Hi there, I'm Kaustubh Sridhar!

Kaustubh Sridhar

I'm a PhD candidate in Electrical and Systems Enginnering at the University of Pennsylvania, where I'm advised by Insup Lee, James Weimer and Oleg Sokolsky. My CV can be found here.

I worked on model-free RL augmentations for model-based virtual machine packing in datacenters at Amazon Web Services (AWS) AI Labs in summer 2022. Previously, I did an internship at Argo AI's autonomous vehicle security and functional safety (FuSa) team in summer 2021. Before that, I graduated with honors from the Indian Institute of Technology Bombay and spent a summer as an intern at Duke University.


My research interests broadly span Deep Reinforcement Learning (RL) and Robust Deep Learning. In the former, I am in interested in sample-efficient RL and RL for combinatorial optimization. In the latter, I am interested in adversarial robustness and out-of-distribution (OOD) detection. My research interests also encompass safety and security for autonomous vehicles and cyber-physical systems. All of my work is summarized below.

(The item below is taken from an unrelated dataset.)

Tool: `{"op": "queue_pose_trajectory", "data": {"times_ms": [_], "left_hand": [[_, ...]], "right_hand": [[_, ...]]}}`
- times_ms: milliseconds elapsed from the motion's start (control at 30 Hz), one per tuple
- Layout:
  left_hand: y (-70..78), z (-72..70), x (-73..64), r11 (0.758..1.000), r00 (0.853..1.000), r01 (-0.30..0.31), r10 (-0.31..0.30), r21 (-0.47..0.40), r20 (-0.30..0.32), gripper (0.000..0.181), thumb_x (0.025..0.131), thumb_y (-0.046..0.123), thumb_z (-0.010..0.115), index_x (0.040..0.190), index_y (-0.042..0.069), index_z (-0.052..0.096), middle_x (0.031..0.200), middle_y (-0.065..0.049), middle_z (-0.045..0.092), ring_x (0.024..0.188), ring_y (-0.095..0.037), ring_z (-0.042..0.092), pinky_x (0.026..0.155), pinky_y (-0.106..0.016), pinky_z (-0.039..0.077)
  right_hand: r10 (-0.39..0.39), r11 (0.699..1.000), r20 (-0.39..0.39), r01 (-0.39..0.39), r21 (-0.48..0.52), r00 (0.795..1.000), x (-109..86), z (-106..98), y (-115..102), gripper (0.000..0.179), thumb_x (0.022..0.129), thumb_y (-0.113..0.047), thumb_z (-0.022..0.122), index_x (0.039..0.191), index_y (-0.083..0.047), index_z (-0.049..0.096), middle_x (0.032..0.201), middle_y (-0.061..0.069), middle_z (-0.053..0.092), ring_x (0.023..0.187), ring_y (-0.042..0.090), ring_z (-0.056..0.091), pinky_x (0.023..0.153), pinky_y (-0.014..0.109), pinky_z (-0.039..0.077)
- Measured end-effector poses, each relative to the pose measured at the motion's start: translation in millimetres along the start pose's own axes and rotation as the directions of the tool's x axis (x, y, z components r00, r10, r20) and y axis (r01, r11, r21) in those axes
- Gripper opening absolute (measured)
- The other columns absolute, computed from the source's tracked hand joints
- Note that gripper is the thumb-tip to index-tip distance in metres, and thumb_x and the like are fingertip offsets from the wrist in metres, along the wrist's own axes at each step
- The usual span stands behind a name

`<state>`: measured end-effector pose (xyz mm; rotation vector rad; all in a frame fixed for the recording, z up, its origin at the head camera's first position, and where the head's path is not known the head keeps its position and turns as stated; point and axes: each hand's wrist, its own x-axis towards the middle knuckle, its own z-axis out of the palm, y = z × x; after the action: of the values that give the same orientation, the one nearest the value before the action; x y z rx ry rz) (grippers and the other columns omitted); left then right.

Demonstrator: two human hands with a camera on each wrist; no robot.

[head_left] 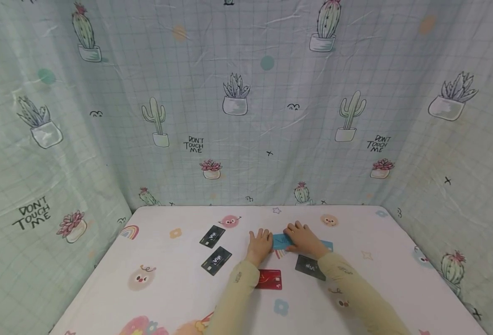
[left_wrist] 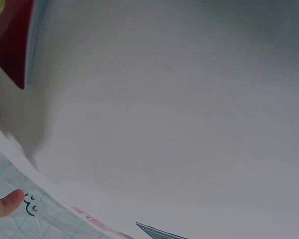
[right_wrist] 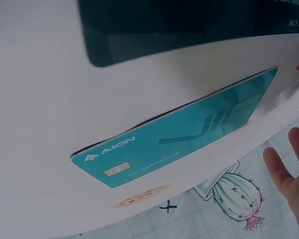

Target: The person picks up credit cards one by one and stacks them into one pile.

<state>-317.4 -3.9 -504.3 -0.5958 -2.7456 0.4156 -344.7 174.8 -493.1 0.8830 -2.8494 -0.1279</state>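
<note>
My left hand (head_left: 260, 246) has its fingertips right at the left end of a light-blue card (head_left: 281, 241); in the left wrist view, its little finger (left_wrist: 10, 203) sticks out straight. At the card's other end my right hand (head_left: 305, 239) grips it, thumb at the lower edge and fingers at the upper, covering that end. A second blue card (head_left: 327, 245), printed AION, lies on the table partly under the right hand and shows whole in the right wrist view. Below the left hand is a red card (head_left: 270, 279), partly behind the sleeve.
A black VIP card (head_left: 309, 267) lies beside the right sleeve, turned upside down. Two more black cards, one farther back (head_left: 212, 236) and one nearer (head_left: 216, 260), lie left of the hands. The printed white table (head_left: 179, 284) ends at a cactus-patterned curtain (head_left: 267, 130).
</note>
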Motion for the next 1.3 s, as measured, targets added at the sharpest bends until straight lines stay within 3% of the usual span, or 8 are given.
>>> {"op": "queue_pose_trajectory", "data": {"times_ms": [333, 633, 1133, 1300], "left_hand": [[-0.3, 4.1, 2.9, 1.000, 1.000, -0.013, 0.013, 0.021, -0.002, 0.051, 0.080, 0.049, 0.052, 0.123, 0.020, 0.052, 0.117, 0.002, 0.052, 0.111, -0.015, 0.044, 0.089, -0.043, 0.040], [-6.4, 8.7, 8.4, 0.994, 0.994, -0.107, 0.107, 0.021, 0.014, 0.052, 0.083, 0.047, 0.050, 0.126, 0.017, 0.049, 0.121, -0.001, 0.050, 0.113, -0.016, 0.043, 0.092, -0.041, 0.040], [-15.5, 4.1, 7.6, 0.986, 0.986, -0.133, 0.142, -0.100, 0.093, 0.057, 0.084, 0.049, 0.051, 0.129, 0.014, 0.046, 0.128, -0.004, 0.047, 0.119, -0.021, 0.042, 0.097, -0.043, 0.037], [-18.2, 1.8, 7.3, 0.986, 0.986, -0.133, 0.142, -0.099, 0.091, 0.059, 0.083, 0.050, 0.052, 0.129, 0.014, 0.045, 0.128, -0.005, 0.047, 0.120, -0.021, 0.041, 0.098, -0.044, 0.036]], "right_hand": [[-0.063, 0.998, -0.035, 0.062, -0.017, 0.997, -2.0, -5, -1, 0.053, 0.076, -0.047, 0.063, 0.111, -0.010, 0.052, 0.105, 0.006, 0.050, 0.092, 0.023, 0.045, 0.077, 0.043, 0.044], [-0.064, 0.997, -0.050, 0.062, -0.041, 0.997, -1.9, -1, -1, 0.052, 0.076, -0.046, 0.063, 0.112, -0.010, 0.051, 0.103, 0.007, 0.049, 0.091, 0.023, 0.045, 0.075, 0.042, 0.045], [-0.045, 0.996, -0.088, 0.037, -0.084, 0.995, 1.0, 13, -2, 0.053, 0.075, -0.051, 0.062, 0.110, -0.012, 0.051, 0.100, 0.004, 0.047, 0.086, 0.020, 0.041, 0.071, 0.038, 0.044], [-0.049, 0.997, -0.110, 0.041, -0.069, 0.993, 0.8, 12, -2, 0.053, 0.074, -0.050, 0.063, 0.108, -0.011, 0.052, 0.099, 0.006, 0.048, 0.084, 0.021, 0.041, 0.069, 0.038, 0.044]]}}
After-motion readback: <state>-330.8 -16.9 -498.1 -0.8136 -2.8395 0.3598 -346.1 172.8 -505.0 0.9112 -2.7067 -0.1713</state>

Exploring with Sticky Mittens: Reinforcement Learning with Expert Interventions via Option Templates

Souradeep Dutta, Kaustubh Sridhar, Osbert Bastani, Edgar Dobriban, James Weimer, Insup Lee, Julia Parish-Morris

CoRL 2022

arXiv / OpenReview / website (and videos) / code (craft and fetch environments, google football environment)

Environments with sparse rewards and long horizons pose a significant challenge for current reinforcement learning algorithms. A key feature enabling humans to learn challenging control tasks is that they often receive expert intervention that enables them to understand the high-level structure of the task before mastering low-level control actions. We propose a framework for leveraging expert intervention to solve long-horizon reinforcement learning tasks. We consider option templates, which are specifications encoding a potential option that can be trained using reinforcement learning. We formulate expert intervention as allowing the agent to execute option templates before learning an implementation. This enables them to use an option, before committing costly resources to learning it. We evaluate our approach on three challenging reinforcement learning problems, showing that it out performs state-of-the-art approaches by an order of magnitude.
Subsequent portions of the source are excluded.